Filter the entries down to the lines holding "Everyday", then copy those lines.
(Beginning of RECORDS PROVIDED)
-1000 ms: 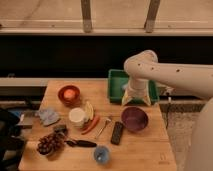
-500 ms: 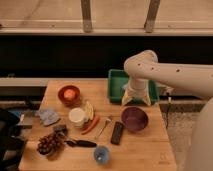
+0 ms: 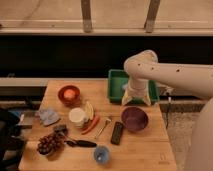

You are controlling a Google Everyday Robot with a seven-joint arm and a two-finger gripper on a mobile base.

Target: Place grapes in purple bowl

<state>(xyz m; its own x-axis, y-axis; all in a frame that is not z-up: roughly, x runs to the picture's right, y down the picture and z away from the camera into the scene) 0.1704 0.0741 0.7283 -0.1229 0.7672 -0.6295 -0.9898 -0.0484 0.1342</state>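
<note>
No change across the last second: arm and objects sit the same, so the task has not started. The gripper [image 3: 136, 101] hangs over the front edge of the green tray [image 3: 116, 82], just behind the purple bowl [image 3: 135, 119], jaws apart and holding nothing. The grapes [image 3: 50, 143] lie untouched at the near-left corner of the table [image 3: 145, 155], well apart from gripper and bowl. The bowl looks empty. Judgement: the whole job remains; the arm must cross left and forward over the black remote [image 3: 117, 133] and blue cup [image 3: 102, 154] to reach the bunch
</note>
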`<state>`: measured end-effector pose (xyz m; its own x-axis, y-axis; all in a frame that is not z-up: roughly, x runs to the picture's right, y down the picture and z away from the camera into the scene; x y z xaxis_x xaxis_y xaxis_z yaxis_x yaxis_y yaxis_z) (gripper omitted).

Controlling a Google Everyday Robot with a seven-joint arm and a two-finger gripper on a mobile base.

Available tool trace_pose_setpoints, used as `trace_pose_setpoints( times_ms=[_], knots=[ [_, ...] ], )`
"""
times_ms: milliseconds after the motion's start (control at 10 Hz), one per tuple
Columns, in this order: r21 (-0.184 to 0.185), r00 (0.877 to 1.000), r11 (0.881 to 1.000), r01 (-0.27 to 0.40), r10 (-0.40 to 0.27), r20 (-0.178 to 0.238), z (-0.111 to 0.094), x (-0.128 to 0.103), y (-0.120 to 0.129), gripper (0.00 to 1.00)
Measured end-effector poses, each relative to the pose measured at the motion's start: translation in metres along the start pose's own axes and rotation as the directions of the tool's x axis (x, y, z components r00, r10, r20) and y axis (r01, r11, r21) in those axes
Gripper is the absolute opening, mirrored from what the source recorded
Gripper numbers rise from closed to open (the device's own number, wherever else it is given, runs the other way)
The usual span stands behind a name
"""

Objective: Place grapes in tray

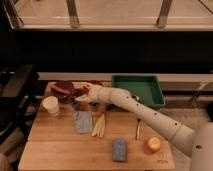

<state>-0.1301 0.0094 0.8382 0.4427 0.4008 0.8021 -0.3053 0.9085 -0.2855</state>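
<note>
- The tray point(150, 102) sits at the far edge of the wooden table point(55, 150), toward its right end. Its raised green rim runs along that edge and its flat bottom shows bare.
- The gripper point(81, 96) is well left of the tray, low over the table's far-left part. Whether it is parted, closed or gripping anything cannot be told.
- The grapes point(76, 93), a small dark cluster, lie at the gripper's tip, well left of the tray and not in it.
- The white arm point(145, 114) slants from the near-right corner past the tray's near-left corner, crossing the wood just in front of the tray.
- A dark purple plate point(62, 86) lies farther left of the tray than the grapes, near the far edge. A red-orange bowl point(96, 83) sits between the grapes and the tray.
- A white cup point(50, 105) stands far left of the tray, close to the left edge.
- Nearer the camera than the tray lie a blue cloth point(83, 121), a pale yellow item point(99, 125), a dark utensil point(137, 129), a blue sponge point(119, 149) and an orange fruit point(153, 145).
- Bare wood shows at the near-left corner, the farthest stretch from the tray.
</note>
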Motion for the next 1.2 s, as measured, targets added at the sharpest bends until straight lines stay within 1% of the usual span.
trace_pose_setpoints(
  times_ms=[200, 400, 600, 700, 900, 1100, 1200],
  knots=[
    [-0.031, 1.000, 0.999, -0.011, 0.010, -0.004, 0.019, 0.004, 0.006, 0.65],
    [-0.047, 1.000, 0.998, -0.030, 0.029, -0.009, 0.032, 0.011, 0.007, 0.65],
    [-0.067, 0.999, 0.997, -0.043, 0.042, -0.011, 0.047, 0.012, 0.009, 0.65],
    [-0.078, 0.999, 0.996, -0.044, 0.043, -0.011, 0.051, 0.014, 0.010, 0.60],
    [-0.088, 0.999, 0.995, -0.046, 0.045, -0.009, 0.057, 0.015, 0.011, 0.43],
    [-0.097, 0.999, 0.994, -0.055, 0.055, -0.003, 0.059, 0.018, 0.012, 0.20],
    [-0.102, 0.998, 0.993, -0.057, 0.057, -0.002, 0.059, 0.018, 0.013, 0.12]
  ],
)
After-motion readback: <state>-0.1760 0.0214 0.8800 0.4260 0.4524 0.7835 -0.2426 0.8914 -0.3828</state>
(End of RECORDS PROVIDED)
• _PROBLEM SOLUTION_
You are controlling a Google Everyday Robot with a seven-joint arm and a two-finger gripper on a mobile base.
Controlling a Google Everyday Robot with a seven-joint arm and a two-finger gripper on a mobile base.

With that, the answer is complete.